Task requirements: In the material below, the lines from the one containing "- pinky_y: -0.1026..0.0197" through the one containing "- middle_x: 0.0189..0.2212" are to be given again exactly, ends included, and no others.

Records to use:
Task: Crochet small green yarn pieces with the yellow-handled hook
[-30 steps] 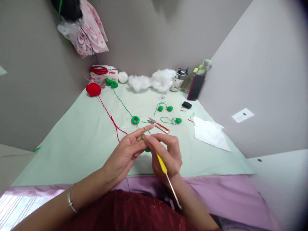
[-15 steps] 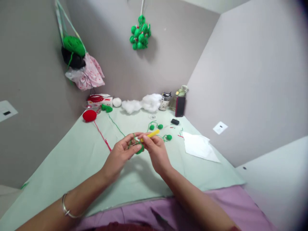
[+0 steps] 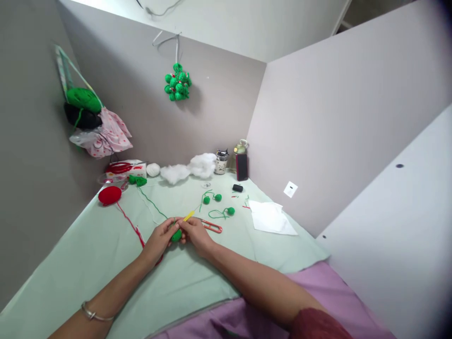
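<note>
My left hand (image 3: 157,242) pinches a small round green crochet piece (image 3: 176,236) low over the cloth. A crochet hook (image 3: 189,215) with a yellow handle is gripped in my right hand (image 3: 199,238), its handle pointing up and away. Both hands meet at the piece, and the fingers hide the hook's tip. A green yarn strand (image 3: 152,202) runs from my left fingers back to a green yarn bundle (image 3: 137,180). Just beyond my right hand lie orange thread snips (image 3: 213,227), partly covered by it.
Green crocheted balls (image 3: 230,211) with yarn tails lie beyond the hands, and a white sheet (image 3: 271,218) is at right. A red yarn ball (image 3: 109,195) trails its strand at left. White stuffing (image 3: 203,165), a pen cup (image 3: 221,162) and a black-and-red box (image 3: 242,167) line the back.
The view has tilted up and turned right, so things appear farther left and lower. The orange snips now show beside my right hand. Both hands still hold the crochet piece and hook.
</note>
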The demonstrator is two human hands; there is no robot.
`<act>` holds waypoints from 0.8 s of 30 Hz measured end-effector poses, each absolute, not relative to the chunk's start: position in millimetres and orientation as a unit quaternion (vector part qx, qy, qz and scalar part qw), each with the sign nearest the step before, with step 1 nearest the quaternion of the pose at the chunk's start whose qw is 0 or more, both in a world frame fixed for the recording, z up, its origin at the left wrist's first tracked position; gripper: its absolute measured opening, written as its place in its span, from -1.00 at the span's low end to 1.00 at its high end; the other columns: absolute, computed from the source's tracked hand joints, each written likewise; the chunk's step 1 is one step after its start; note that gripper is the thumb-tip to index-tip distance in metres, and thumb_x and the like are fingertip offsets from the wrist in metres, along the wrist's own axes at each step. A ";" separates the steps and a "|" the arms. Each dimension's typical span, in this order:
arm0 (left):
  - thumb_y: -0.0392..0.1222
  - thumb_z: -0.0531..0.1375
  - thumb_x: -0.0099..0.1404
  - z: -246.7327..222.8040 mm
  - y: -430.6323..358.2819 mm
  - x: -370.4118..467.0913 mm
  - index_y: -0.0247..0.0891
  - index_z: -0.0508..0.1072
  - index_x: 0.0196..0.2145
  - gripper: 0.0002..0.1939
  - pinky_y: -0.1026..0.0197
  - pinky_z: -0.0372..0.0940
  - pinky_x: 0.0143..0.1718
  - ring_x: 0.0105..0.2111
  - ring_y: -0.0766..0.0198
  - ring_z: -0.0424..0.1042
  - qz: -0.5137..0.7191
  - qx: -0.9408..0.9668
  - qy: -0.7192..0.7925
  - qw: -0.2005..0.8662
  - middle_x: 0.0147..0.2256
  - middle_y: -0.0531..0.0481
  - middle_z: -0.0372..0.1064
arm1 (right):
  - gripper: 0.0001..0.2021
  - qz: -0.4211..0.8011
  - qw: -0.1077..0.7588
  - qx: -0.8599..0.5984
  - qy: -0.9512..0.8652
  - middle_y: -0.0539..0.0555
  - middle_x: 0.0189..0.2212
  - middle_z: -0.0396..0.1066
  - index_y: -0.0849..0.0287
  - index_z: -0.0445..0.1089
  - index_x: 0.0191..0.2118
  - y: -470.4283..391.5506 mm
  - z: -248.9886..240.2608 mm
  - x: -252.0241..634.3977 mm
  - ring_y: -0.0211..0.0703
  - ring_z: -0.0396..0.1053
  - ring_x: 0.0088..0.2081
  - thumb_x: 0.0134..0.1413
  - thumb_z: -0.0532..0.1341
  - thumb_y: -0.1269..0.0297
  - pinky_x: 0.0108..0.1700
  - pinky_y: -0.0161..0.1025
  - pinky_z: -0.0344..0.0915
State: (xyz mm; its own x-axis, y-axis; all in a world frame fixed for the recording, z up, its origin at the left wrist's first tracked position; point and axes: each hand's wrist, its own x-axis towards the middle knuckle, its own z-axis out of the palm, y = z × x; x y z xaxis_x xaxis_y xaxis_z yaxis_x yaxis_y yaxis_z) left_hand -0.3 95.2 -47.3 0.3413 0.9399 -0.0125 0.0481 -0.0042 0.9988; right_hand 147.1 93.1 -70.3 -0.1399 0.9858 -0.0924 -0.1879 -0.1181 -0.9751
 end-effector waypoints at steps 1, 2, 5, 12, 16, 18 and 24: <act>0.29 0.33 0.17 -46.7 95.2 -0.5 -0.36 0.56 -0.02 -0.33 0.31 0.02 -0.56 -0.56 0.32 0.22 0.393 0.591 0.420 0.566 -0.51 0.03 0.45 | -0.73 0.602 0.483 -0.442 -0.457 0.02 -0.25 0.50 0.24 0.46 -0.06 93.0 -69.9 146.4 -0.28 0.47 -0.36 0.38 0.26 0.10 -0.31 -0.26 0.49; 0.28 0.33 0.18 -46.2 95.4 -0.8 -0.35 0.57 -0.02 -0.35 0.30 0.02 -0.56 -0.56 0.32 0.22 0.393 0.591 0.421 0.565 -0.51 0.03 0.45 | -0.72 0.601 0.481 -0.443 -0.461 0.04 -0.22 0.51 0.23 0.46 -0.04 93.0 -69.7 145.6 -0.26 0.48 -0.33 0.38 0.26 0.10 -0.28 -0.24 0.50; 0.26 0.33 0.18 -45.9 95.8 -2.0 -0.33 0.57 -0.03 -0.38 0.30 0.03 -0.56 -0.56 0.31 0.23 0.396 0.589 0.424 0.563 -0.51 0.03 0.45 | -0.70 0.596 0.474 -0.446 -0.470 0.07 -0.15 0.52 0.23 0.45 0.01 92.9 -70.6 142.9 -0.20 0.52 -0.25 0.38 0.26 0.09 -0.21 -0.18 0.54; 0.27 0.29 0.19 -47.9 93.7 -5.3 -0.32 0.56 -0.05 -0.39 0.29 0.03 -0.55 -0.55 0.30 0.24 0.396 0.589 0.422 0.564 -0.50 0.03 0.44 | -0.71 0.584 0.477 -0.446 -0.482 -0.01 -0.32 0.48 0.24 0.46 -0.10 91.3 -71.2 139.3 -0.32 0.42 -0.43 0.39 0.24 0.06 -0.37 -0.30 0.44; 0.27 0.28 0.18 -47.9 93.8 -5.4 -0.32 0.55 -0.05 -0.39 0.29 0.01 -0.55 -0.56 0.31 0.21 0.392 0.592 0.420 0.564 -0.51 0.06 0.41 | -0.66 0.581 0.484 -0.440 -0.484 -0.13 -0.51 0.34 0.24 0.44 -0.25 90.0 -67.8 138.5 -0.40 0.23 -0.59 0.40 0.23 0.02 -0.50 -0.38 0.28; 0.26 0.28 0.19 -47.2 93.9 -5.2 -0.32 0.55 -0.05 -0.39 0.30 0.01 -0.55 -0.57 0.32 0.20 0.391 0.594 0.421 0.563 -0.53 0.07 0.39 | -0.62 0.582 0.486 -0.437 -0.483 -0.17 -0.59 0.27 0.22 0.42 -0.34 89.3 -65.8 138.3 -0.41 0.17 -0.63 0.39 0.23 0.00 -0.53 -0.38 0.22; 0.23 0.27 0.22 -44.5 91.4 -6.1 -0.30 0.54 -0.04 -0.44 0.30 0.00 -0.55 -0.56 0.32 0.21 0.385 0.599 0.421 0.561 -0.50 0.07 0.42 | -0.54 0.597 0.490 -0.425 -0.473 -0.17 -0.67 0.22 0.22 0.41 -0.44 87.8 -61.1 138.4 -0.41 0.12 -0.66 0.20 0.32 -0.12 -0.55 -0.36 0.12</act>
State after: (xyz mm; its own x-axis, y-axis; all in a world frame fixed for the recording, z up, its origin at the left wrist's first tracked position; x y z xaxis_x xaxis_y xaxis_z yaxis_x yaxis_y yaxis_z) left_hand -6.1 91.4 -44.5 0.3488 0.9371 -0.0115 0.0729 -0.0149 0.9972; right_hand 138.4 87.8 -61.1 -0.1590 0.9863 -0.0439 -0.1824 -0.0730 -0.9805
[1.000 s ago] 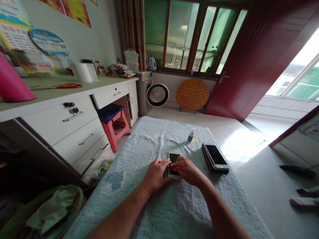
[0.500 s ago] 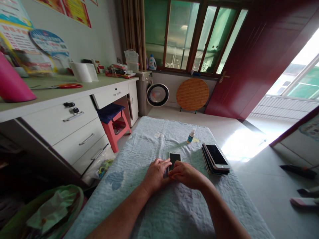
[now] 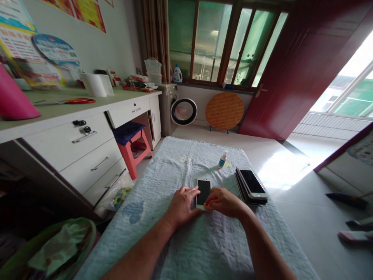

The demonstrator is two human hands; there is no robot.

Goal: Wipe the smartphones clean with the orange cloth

Output for this task:
  - pinky_y: -0.1026..0.0197
  - pinky_z: -0.0372..0.0940
  - pinky_x: 0.0143..0.1718
  - ring_x: 0.0105..0.2111
  - ring_y: -0.0766..0.0198
  - ring_z: -0.0424..0.1042
  - qz: -0.5137..0.7191
  - qx: -0.9408..0.9668
  - qy: -0.7192..0.7925
  - qw: -0.2005..0.8662
  - middle_x: 0.0147..0.2256
  - middle_y: -0.0531..0.0481
  - middle_z: -0.0372..0.1064
arm1 (right):
  - gripper: 0.0001..0.2021
  - qz: -0.4211..0.8011
  - qw: -0.1077..0.7588
  - qx: -0.8599..0.5984
  - qy: -0.9512..0.8652
  - middle_y: -0.0539..0.0555
  - middle_x: 0.0189..0.2212

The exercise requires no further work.